Visuellement, le film est soigné, parfois même onirique, avec une esthétique travaillée qui enveloppe cette lente montée de l’angoisse. L’atmosphère anxiogène, mystérieuse, sourdine, fonctionne indéniablement, même si l’on n’adhère pas totalement à l’interrogation morale qui occupe la protagoniste durant plus d’une heure. Pourtant, la tension demeure, diffuse mais tenace, nourrie par l’attente de la révélation.

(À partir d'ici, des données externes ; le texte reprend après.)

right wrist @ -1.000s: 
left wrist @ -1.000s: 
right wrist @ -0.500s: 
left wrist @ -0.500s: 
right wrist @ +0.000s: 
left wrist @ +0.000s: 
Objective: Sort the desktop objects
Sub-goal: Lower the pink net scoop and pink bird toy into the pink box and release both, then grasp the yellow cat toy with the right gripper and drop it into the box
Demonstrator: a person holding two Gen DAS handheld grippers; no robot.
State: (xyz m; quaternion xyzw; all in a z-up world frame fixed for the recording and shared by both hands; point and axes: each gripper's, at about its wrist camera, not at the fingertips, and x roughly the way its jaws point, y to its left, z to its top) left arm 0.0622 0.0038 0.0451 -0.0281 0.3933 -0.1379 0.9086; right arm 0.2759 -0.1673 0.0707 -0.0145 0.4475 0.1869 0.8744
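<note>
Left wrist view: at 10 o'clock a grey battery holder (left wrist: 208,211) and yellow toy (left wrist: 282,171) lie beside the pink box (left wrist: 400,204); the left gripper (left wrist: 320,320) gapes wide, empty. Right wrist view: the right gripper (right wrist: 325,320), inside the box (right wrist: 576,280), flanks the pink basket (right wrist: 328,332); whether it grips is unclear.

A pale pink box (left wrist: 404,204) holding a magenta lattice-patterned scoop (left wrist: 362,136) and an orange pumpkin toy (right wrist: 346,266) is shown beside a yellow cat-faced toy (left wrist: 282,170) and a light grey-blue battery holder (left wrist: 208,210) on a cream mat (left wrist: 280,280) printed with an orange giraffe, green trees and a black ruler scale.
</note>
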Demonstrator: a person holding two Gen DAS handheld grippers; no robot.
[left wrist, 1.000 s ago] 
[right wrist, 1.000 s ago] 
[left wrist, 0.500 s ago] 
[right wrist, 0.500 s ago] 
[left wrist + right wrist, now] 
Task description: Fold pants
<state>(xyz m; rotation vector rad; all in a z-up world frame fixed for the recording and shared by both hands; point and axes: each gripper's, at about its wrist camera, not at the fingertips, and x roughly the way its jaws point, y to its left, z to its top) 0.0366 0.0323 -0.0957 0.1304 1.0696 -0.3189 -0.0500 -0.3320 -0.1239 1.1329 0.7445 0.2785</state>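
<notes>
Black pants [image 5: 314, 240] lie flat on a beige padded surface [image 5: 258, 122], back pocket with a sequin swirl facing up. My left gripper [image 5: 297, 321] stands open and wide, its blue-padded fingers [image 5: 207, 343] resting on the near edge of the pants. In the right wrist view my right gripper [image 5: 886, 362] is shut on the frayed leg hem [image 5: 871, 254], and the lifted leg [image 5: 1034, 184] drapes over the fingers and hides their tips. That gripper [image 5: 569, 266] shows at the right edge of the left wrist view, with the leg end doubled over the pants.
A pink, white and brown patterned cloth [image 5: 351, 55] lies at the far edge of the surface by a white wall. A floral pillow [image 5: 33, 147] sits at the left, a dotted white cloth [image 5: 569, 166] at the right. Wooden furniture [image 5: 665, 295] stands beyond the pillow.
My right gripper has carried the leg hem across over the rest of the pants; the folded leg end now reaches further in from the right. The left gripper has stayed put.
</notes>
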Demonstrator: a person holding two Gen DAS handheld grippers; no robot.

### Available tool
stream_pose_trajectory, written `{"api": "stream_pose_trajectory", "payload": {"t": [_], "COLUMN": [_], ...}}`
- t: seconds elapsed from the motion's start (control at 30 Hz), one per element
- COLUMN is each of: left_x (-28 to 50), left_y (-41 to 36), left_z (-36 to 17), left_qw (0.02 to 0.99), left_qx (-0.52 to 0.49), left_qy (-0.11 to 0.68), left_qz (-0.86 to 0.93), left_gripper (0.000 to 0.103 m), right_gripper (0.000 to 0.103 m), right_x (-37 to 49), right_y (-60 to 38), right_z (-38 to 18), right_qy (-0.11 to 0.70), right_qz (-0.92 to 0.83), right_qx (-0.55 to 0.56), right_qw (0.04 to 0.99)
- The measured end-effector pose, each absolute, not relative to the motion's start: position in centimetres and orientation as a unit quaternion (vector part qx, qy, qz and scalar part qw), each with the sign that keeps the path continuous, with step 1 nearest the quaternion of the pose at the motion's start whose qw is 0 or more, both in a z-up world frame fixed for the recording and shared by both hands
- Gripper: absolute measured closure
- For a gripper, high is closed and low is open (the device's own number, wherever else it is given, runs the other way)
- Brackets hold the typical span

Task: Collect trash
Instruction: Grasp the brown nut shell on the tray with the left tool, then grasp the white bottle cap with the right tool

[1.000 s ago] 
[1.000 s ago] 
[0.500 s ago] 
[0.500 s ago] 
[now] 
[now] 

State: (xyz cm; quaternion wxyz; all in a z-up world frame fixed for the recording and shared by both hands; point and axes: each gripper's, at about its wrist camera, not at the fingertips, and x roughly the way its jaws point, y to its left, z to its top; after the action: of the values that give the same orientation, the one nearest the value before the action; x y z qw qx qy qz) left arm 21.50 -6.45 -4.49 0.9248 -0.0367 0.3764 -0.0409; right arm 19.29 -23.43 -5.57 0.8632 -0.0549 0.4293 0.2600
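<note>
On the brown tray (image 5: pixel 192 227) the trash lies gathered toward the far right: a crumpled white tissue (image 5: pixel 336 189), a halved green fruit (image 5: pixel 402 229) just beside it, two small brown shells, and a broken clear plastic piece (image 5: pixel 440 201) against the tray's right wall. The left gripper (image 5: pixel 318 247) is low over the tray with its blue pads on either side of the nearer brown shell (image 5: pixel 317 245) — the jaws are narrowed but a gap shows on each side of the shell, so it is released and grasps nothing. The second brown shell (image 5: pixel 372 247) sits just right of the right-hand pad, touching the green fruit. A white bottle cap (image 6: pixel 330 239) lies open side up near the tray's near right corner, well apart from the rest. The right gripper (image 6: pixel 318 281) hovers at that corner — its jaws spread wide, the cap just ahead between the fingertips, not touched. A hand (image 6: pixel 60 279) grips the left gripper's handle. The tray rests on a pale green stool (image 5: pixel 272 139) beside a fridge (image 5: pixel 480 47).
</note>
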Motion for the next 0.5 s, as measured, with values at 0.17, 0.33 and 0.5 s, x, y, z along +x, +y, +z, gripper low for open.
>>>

C'est captivant dans une juste mesure.
Or, L’Élue trouve sa vraie réussite dans sa dernière demi-heure, absolument réjouissante dans sa manière d’effrayer à point nommé. Perkins y lâche enfin les chevaux, offrant des visions horrifiques inédites, dérangeantes, profondément malaisantes. On perd pied avec fascination capiteuse mêlée de répulsion malsaine. Les créatures marquent, troublent, agressent les sens par leur étrangeté même, et les scènes chocs fonctionnent précisément parce qu’elles restent aussi singulières. L’angoisse et la terreur montent alors crescendo, jusqu’à une ultime image à l’ironie morbide, grinçante, qui imprime la rétine, à l'envers.
Bien plus fréquentable que l’incident de parcours, The Monkey, L’Élue ne mérite ni le discrédit ni le mépris qu’une partie de la critique et du public lui ont réservés. En dépit d’avis divisés, il s’agit d’une vraie série B cérébrale, atmosphérique, imparfaite mais habitée, avec laquelle on passe, indéniablement, un bon moment. L'inverse du produit standard vite vu vite oublié.